While targeting more capital discipline, the company expects to reduce the number of staff and contractor roles in its upstream segment by about 4,000 during 2016 and by as many as 3,000 from downstream by yearend 2017.
BP on Feb. 2 reported several executive changes that will include the elevation of Upstream Chief Executive Lamar McKay to the newly recreated position of group chief executive (OGJ Online, Feb. 2, 2016).
The company has taken about $1.5 billion in restructuring charges over the past five quarters. By yearend 2016, the total is expected to approach $2.5 billion.
For 2015, BP reported a loss of $6.5 billion, compared with earnings of $3.8 billion in 2014. During the fourth quarter, the company lost $3.3 billion, compared with $4.4 billion lost in the same period a year earlier.
A charge of $443 million related to the 2010 Gulf of Mexico oil spill was taken in the quarter—primarily reflecting additional business economic loss claims—taking the cumulative pretax charge for the incident to $55.5 billion.
A court hearing is scheduled for Mar. 23 to consider approval of the proposed consent decree in connection with the agreements in principle reached by BP Exploration & Production Inc. to settle all federal and state claims arising from the gulf spill.
The company also has completed the $10 billion divestment program announced in October 2013 and plans a further $3-5 billion during 2016.
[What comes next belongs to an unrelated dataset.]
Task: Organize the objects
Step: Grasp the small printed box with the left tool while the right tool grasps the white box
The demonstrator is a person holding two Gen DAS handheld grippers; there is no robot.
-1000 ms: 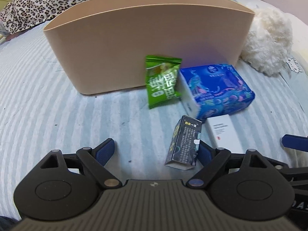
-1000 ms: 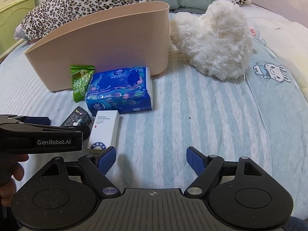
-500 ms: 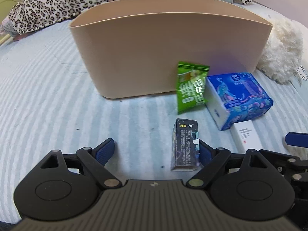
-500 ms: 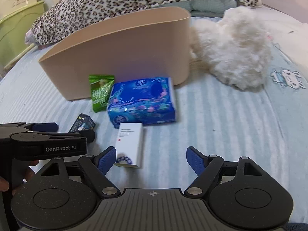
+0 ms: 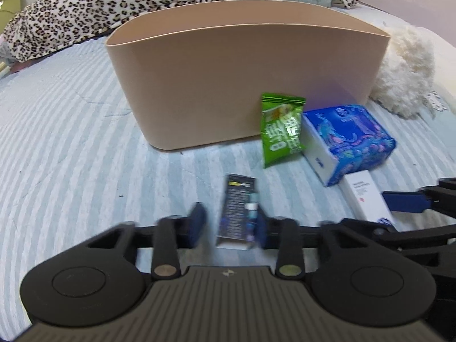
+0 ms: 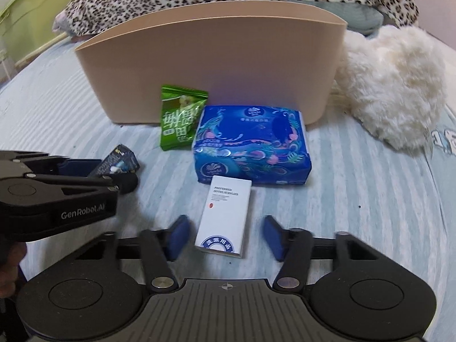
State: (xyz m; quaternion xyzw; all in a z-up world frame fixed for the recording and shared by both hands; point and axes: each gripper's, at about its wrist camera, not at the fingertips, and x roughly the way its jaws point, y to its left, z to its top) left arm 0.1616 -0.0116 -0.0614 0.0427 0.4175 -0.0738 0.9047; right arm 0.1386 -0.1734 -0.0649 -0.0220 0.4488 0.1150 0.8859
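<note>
Within the last second both grippers had narrowed, the left gripper (image 5: 229, 223) bracketing the dark box (image 5: 238, 211), the right gripper (image 6: 225, 235) around the white box (image 6: 226, 216), neither gripped, so lifts seemed imminent.

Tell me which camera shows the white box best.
The right wrist view: the white box lies whole and sharp between the open right tongs. The left wrist view shows it at the edge, partly hidden by a blue finger.

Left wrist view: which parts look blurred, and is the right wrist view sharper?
Left wrist view: the left gripper fingers and dark small box are motion-smeared, while the beige bin is crisper. Right wrist view: the white box text is readable, and the right gripper fingertips are only slightly soft.
</note>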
“We will keep the capital frame under review as we move through 2016 and beyond,” said Brian Gilvary, BP chief financial officer. “Should current conditions persist for longer than anticipated, we expect that all the actions we are taking will capture more deflation and so drive the point at which we balance our organic sources and uses of cash lower than the $60[/bbl] that we indicated at last quarter’s results.”